Metz hat für ihren Film, für den sie dieses Jahr mit dem Deutschen Filmpreis ausgezeichnet wurde, sehr umfangreiches Quellenmaterial gesichtet. Auslöser für die Dokumentation in bewegten Bildern war ein Erlebnis am Rand einer Demonstration der Fridays for future-Bewegung. Da sprachen junge Teilnehmerinnen über Petra Kelly. „Ich wunderte mich, weil Kelly heute kaum noch bekannt ist", sagt sie. Im Film wird deutlich, dass Petra Kelly mit dem Politik-Betrieb damals im Bonn der 1980er Jahre „gefremdelt" hat. Auch wenn sie darum wusste, dass es wichtig ist, im Parlament die Politik mitzubestimmen Sie hatte ihren Standpunkt, ihre Grundsätze, die sie auch gegen Widerstände verteidigte. Gespräche in Hinterzimmern waren nicht ihres – anders bei anderen Mitgliedern der damaligen Grünen-Fraktion im Bundestag.
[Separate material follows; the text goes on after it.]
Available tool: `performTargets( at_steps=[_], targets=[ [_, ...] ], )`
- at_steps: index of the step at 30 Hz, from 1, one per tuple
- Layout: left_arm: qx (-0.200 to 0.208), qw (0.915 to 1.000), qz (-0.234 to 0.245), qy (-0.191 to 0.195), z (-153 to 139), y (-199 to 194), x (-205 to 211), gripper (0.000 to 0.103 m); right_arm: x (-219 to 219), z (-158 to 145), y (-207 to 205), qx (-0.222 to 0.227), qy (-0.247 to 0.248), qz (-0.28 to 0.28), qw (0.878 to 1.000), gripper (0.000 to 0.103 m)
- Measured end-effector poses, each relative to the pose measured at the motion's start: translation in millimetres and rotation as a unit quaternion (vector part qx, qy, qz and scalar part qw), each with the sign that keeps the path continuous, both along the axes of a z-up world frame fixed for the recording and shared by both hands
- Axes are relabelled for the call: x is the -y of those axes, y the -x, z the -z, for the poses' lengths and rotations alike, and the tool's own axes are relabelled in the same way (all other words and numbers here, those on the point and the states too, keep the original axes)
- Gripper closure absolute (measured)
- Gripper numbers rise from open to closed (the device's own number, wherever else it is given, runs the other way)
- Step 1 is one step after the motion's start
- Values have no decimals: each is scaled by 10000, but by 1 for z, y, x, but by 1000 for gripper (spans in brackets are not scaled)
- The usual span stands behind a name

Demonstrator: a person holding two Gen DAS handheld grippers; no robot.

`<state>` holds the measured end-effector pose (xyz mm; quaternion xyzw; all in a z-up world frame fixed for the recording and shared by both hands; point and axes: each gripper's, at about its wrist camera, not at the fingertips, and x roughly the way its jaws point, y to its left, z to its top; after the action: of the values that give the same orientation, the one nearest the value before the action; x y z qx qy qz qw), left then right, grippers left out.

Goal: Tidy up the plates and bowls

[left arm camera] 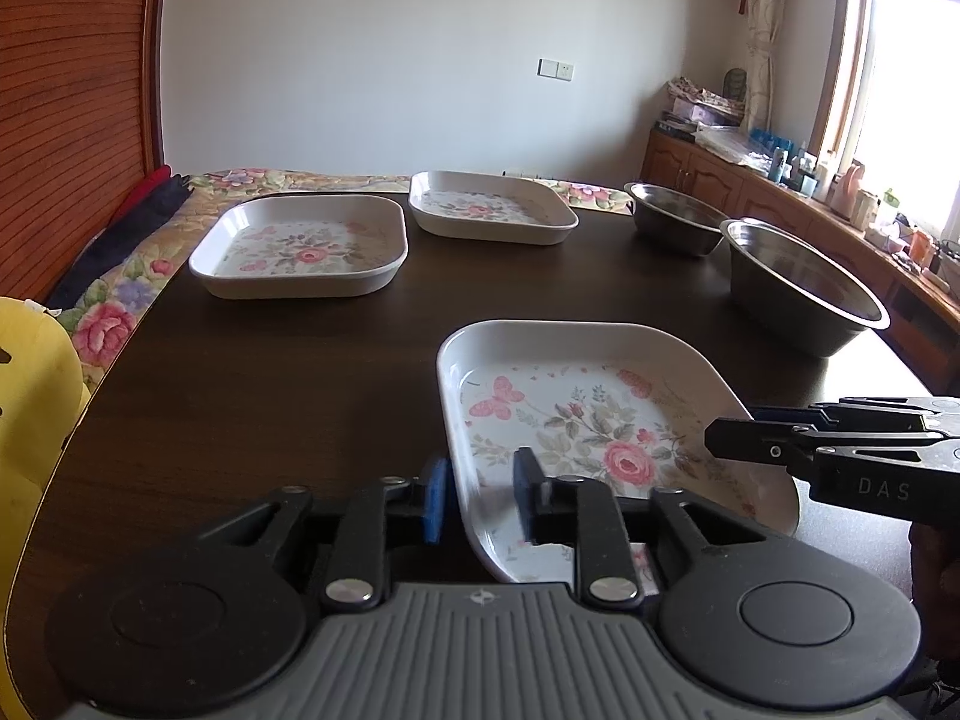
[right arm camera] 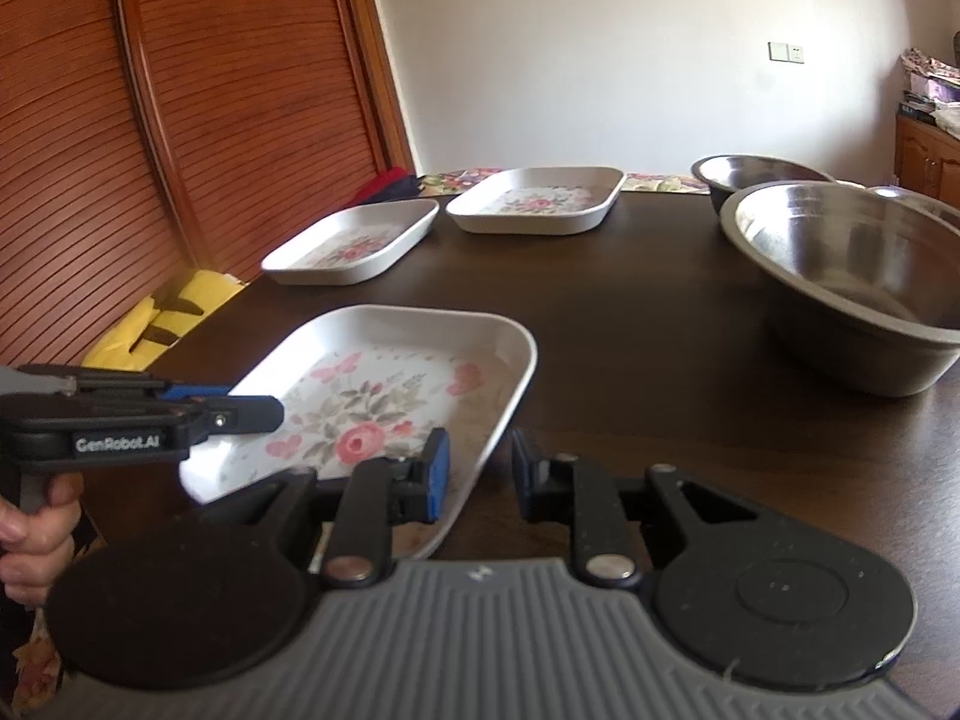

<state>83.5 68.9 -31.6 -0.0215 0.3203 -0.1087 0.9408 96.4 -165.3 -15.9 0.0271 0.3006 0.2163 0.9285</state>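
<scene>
Near plate, floral, rounded-square, white rim, sat at the front of the dark counter, closest to both tools. Two matching plates lay well apart from it toward the far edge: a far-left plate and a far-middle plate, near each other but not touching. Two steel bowls stood on the right, the large bowl nearer and the small bowl behind it; whether their rims touched could not be told.

Left gripper straddled the near plate's left rim, one blue pad outside the wall, the other over the plate's inside. Fingers spread, a gap showing on both sides of the rim; nothing pinched yet. Right gripper stood the same way at the plate's right rim, fingers parted, rim between them without visible contact. Plate appeared to rest on the counter, unheld.

Risks, as judged:
- Rim wall sloped and glossy. Pads closing low on the slope could ride up and slip off.
- If one side clenched before the other, the plate might skate across the smooth counter or pivot under the free side.
- Uneven lift from two grips would tilt the plate; a shallow hold could let it drop.
- Large bowl stood near on the right; a wide swing could knock it.
- Stacking onto a far plate off-centre could leave it rocking.
</scene>
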Motion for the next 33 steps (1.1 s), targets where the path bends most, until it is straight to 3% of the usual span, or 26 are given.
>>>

Kelly setzte sich aktiv in der Friedensbewegung ein – gegen das Wettrüsten in Ost und West, sie sprach mit südbadischen Winzern, die sich gegen ein geplantes Atomkraftwerk in Wyhl am Kaiserstuhl wehrten. Aber auch für Frauen- und Menschenrechte kämpfte sie. Im Film äußert sich mehrfach Milo Yellow Hair vom indigenen Volk der Lakota in den USA. Kelly unterstützte sie in ihrem Kampf gegen den Abbau von Uran in deren Gebiet. Ein dunkles Kapitel in der Geschichte der Grünen-Partei ist die gemeinsame Trauerfeier für Petra Kelly und Gert Bastian. Entgegen der ersten Meldung, beide hätten Suizid begangen, war bald klar, dass es sich um Mord – einen Femizid – handelte, es also eine Feier für Täter und Opfer war.

Für Julia Frank, Landesvorsitzende von Bündnis 90/Die Grünen Hessen, ist Petra Kelly „aktueller denn je". Wichtig sei es, sich auf die Grundwerte der Grünen zu besinnen. „Und Kelly bedeutet für mich Haltung. Ich will noch in den Spiegel sehen können", betont Frank zu ihrem politischen Handeln. „Petra Kelly hätte sich dagegen gewehrt, dass Menschen an unseren Grenzen unter haftähnlichen Bedingungen festgehalten werden" – damit verweist Senem Bozdag, Sprecherin der Grünen Jugend Hessen, auf eine Entscheidung, die von der Ampelregierung mitgetragen wurde. Die Grüne Jugend sieht sie – ganz im Sinn Kellys – als „linkes Korrektiv der Mutterpartei" Moderiert wurde die Diskussionsrunde von Hanning Voigts, Landtagskorrespondent der Frankfurter Rundschau.